Understood and good points Bush, but many have used this oil for many, many thousands of miles on motorcycle engines. Personally, I've got about 110k miles using it on my two ST100s and this is the first time in all those miles I've ever seen this foaming. I change my oil and filter every 5-6k miles. I don't mind a good oil thread, but if someone wants to discuss this, please start a new thread.
 
Well, I think I have the most definitive answer I can get without an oil analysis... I heated up some oil to ~300°F, and saw no boiling. Googling tells me that 50/50 coolant boils at around 225°F when not pressurized. So that tells me there's no coolant in my oil. :)
1548006066384.jpeg
Smells like bacon!!
 
if you have a bottle of coolant handy mix a little coolant, water, and motor oil in an empty water bottle, put the cap on, and shake it. Dunno if that will mix it the same way it gets mixed in a hot running engine, but if it does you'll see how its appearance is pretty obvious.
 
I’ve been following along and racking my brain... if it’s really not an oil overfill situation (sure looks like it), how does air get into the oil and foam...? JAWAG... could the crankcase breather somehow be involved?

John
 
Well, I filled it with oil, closed the radiator cap and ran it for about 20 minutes. Fan came on/off 10 times or more, at it's usual ~12 o'clock position. Temp never got above ~12 o'clock just idling in the garage. Overflow bottle level rose about 1/2". I watched the sight glass while it was running and it looked nice and clear with fresh oil. Looked for oil/coolant leaks but found none. I shut it off and watched the sight glass... zero bubbles, nice and dark, was at the 1/4 mark after 1 minute and the 1/2 way mark after 10 minutes. Now, I'm going to wait a couple hours for it to fully cool, watching the overflow bottle and sight glass. I'll then pull the radiator cap and view the coolant for oil and open the oil cap and look for condensation. So far, so good, I think.

Am I missing anything?
 
I guess you warmed it up with the cap off first? No bubbles? Other than that all you can do is ride it and watch and check. When I was fighting my heat problem on my bike I got tired of taking the Tupperware on and off to get to the radiator cap so I left the right hand gray pocket off my bike. Much easier.
 
I had a head gasket blow on my F150 a few months...That just doesn't look like my oil looked... for what its worth...hope you figure it out
 
I guess you warmed it up with the cap off first? No bubbles? Other than that all you can do is ride it and watch and check. When I was fighting my heat problem on my bike I got tired of taking the Tupperware on and off to get to the radiator cap so I left the right hand gray pocket off my bike. Much easier.
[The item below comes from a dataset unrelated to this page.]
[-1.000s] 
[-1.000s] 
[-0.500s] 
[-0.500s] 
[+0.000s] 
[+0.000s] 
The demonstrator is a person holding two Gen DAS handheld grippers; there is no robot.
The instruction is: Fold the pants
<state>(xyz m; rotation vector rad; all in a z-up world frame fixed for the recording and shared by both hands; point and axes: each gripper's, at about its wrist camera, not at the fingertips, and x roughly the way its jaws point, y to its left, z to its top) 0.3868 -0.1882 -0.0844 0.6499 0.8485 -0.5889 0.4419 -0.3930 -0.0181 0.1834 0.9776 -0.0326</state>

I didn't warm it up with the cap off. I tried, but the water pump pushes a lot of water through the top hose and it comes into the housing neck pretty high up, so coolant shoots out with the cap off.

It's been cooling for an hour now and the overflow bottle level is back down to where it started, so I pulled the radiator cap. Coolant was at the starting level and no signs of oil after cooling for an hour. Oil in sight glass looks good (dark, no bubbles) and is just a hair over where it was at 10 minutes after shutoff, ~1/2 way between the marks.

So, I think I'm good... no oil in coolant, no coolant in oil and the cooling system is working as designed. Going to button her up and do my normal commute this week. I plan to check the coolant level Wednesday night before leaving for WinterSTOC on Thursday morning.

The foam is still a mystery to me... I've done 13 oil changes on this bike and pretty certain I've never overfilled it, but it's certainly not impossible... maybe I got distracted on the last change and added a little too much? How much extra would it take? We'll see how it looks at the next oil change. I'll try to remember to update this thread.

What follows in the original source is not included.